The manner and timing of the antibody's administration were critical in the distinction between life and death. Initially, the venom and antibody were mixed and left for 30 minutes before being injected into the mice's muscle tissue, a method slightly resembling the treatment for an actual snakebite.

In the second experiment, the researchers recreated the usual scenario where an antivenom is administered post-snakebite. The venom was initially injected into the mice's muscle tissue, and after three minutes, the antibody was injected into their bloodstream.

Christoffer Vinther Sørensen was present alongside the longest venomous snake in the world — the king cobra in Indonesia. Image source: Christoffer Vinther Sørensen.

Christoffer Vinther Sørensen from DTU, who was responsible for testing the antibody, described the finding that the antibody increases the potency of the toxin when the venom and antidote are given in different ways as "an incredibly fascinating discovery from a research point of view."

"We have arrived at a significant discovery," said Professor Bruno Lomonte from the University of Costa Rica. Over the past four years, Professor Lomonte, along with his colleague Professor Julián Fernández, has collaborated with Christoffer Vinther Sørensen and his project supervisor at DTU, Professor Andreas Hougaard Laustsen. They express hopes that this breakthrough will speed up the development of the next generation of antivenom, ultimately offering help to many people sooner.

The finding has been recently published in the esteemed scientific journal, Nature Communications.

ADET – A Complex Occurrence

Antibody-Dependent Enhancement of Toxicity (ADET) is an immunological phenomenon similar to Antibody-Dependent Enhancement (ADE), both subjects of ongoing research. ADE is associated with viral infections whereby antibodies from a prior infection bind with a new strain of the same virus or a related one but fail to neutralize it. In certain scenarios, this non-neutralizing binding may amplify the virus's damaging effect.

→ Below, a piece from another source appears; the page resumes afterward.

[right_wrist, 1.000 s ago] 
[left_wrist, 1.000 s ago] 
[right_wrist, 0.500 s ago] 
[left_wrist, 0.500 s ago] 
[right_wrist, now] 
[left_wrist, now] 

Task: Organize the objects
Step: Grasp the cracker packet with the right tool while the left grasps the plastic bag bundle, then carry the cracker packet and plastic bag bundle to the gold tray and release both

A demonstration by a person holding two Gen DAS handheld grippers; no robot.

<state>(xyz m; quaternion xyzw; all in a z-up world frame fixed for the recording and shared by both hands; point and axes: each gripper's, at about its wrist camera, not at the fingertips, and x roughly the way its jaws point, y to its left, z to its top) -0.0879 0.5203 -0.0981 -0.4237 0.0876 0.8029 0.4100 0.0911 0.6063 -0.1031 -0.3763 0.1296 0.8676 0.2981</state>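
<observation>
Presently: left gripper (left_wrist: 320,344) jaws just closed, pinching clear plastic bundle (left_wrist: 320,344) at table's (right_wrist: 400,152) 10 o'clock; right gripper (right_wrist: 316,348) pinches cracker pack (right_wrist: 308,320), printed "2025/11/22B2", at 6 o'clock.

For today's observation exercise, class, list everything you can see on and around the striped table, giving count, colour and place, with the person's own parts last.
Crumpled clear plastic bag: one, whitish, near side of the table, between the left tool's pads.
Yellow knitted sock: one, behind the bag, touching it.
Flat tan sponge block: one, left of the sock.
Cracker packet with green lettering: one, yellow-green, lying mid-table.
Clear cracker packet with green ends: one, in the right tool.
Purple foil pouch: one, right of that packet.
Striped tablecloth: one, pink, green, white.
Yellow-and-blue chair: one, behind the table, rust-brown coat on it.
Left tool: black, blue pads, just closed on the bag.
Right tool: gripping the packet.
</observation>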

Antibodies, dynamically functioning as part of the body's defense mechanism against pathogens, bind to bacteria, viruses, or toxins, preventing their development or toxic effects.

The researchers have found evidence of a phenomenon known as antibody-dependent enhancement of toxicity (ADET), which hasn't been previously observed in relation to animal-derived toxins. Uncertainty still shrouds most aspects of it, particularly the mechanism by which an antibody made to counteract venom unknowingly facilitates the toxins' attack on the body.

“We haven’t figured out how this happens, but it helps to identify another important aspect that should be tested when working with antibodies,” says Christoffer Vinther Sørensen.

The venom from Bothrops Asper, a Costa Rican lancehead snake, can cause debilitating damage to muscle tissue. Credit: Vanesa Zarzosa

His research project is part of international research work aimed at finding a broad-spectrum antivenom based on human antibodies that can be used as treatment against the world’s most dangerous snake venoms.

“Antibodies can fail in many ways. By mapping these ways, we and other antidote researchers in the future can ensure that promising antibodies are tested as soon as possible in the most essential experiments. We hope that this allows us to discard antibodies that are not optimal and quickly arrive at a final antivenom that can neutralize the world’s most dangerous snake venoms,” says Christoffer Vinther Sørensen and adds:

“While we don’t know why a ‘soldier’ switches sides, we now know that it’s something to keep an eye on, even with our close friends, the antibodies.”